Scatterplot can be optimized in fewer places, ggplot2's color schemes are quite good-looking, as the saying goes, a good choice of style saves a lot of work!

# Selected Weather Data for Shanghai
df1 = [(climate['Country']=='China')&(climate['City']=='Shanghai')&(climate['dt']>='2010-01-01')]\
.loc[:,['dt','AverageTemperature']]\
.rename(columns={'AverageTemperature':'SH'})

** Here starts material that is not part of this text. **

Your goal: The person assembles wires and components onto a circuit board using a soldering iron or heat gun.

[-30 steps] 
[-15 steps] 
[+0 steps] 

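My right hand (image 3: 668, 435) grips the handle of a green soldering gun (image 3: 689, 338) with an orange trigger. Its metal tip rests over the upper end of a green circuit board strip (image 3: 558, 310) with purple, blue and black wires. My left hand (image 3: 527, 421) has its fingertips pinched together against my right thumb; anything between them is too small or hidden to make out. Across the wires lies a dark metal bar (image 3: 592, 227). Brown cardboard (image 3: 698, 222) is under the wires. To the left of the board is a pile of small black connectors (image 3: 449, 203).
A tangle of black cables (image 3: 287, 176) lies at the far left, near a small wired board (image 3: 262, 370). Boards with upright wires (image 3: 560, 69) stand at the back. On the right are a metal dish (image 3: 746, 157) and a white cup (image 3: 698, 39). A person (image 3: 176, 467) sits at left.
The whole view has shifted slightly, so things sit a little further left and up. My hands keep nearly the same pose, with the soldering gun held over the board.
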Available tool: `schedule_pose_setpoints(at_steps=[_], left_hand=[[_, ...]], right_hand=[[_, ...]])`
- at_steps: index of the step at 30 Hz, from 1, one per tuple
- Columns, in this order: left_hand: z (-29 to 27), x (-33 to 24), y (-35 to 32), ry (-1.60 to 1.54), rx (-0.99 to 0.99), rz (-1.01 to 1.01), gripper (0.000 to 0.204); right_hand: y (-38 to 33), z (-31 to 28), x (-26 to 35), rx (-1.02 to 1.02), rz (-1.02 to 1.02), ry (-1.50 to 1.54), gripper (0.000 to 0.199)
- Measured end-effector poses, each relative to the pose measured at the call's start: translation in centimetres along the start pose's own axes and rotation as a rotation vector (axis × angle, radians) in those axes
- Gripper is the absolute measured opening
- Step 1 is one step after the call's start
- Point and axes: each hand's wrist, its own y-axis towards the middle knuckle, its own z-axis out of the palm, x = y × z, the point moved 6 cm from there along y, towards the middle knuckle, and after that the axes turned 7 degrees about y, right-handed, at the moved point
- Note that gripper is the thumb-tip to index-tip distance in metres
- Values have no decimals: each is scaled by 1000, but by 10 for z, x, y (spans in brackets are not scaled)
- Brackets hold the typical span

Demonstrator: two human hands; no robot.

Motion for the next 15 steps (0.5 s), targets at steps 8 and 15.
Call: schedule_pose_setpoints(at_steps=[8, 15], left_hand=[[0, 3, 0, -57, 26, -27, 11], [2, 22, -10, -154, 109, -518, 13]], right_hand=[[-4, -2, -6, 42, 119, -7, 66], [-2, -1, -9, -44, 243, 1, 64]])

df2 = [(climate['Country']=='China')&(climate['City']=='Shenyang')&(climate['dt']>='2010-01-01')]\
.loc[:,['dt','AverageTemperature']]\
.rename(columns={'AverageTemperature':'SY'})
# Merge
df12 = (df2, how='inner', on=['dt'])
()

# Scatterplot
(kind='scatter', x='SH', y='SY', figsize=(10, 6), color='darkred')
('Average Temperature Between ShangHai - ShenYang')
('ShangHai')
('ShenYang')
()

area plan

# Multiple line graphs
df1 = [(climate['Country']=='China')&(climate['City']=='Shanghai')&(climate['dt']>='2010-01-01')]\
.loc[:,['dt','AverageTemperature']]\
.rename(columns={'AverageTemperature':'SH'})
df2 = [(climate['Country']=='China')&(climate['City']=='Tianjin')&(climate['dt']>='2010-01-01')]\
.loc[:,['dt','AverageTemperature']]\
.rename(columns={'AverageTemperature':'TJ'})
df3 = [(climate['Country']=='China')&(climate['City']=='Shenyang')&(climate['dt']>='2010-01-01')]\
.loc[:,['dt','AverageTemperature']]\
.rename(columns={'AverageTemperature':'SY'})
# Merge
df123 = (df2, how='inner', on=['dt'])\
.merge(df3, how='inner', on=['dt'])\
.set_index(['dt'])
()

colors = ['red', 'pink', 'blue'] # control pie chart color ['lightgreen', 'lightblue', 'pink', 'purple', 'grey', 'gold']
(kind='area', stacked=False,
figsize=(20, 10), colors=colors)
('AverageTemperature Of 3 City')
('AverageTemperature')
('Years')
()

bar chart

# Selected Weather Data for Shanghai
df = [(climate['Country']=='China')&(climate['City']=='Shanghai')&(climate['dt']>='2010-01-01')]\
.loc[:,['dt','AverageTemperature']]\
.set_index('dt')
()

# The simplest histogram
df['AverageTemperature'].plot(kind='hist', figsize=(8,5), colors=['grey'])
('ShangHai AverageTemperature Of 2010-2013') # add a title to the histogram
('Number of month') # add y-label
('AverageTemperature') # add x-label
()

bar chart

# Selected Weather Data for Shanghai
df = [(climate['Country']=='China')&(climate['City']=='Shanghai')&(climate['dt']>='2010-01-01')]\
.loc[:,['dt','AverageTemperature']]\
.set_index('dt')
()

(kind='bar', figsize = (10, 6))
('Month')
('AverageTemperature')
('AverageTemperature of shanghai')
()

(kind='barh', figsize=(12, 16), color='steelblue')
('AverageTemperature')
('Month')
('AverageTemperature of shanghai')
()

to this article on the use of Python matplotlib to draw a beautiful analysis of the chart of the article is introduced to this, more related to Python analysis of the content of the chart, please search for my previous posts or continue to browse the following related articles I hope that you will support me in the future more!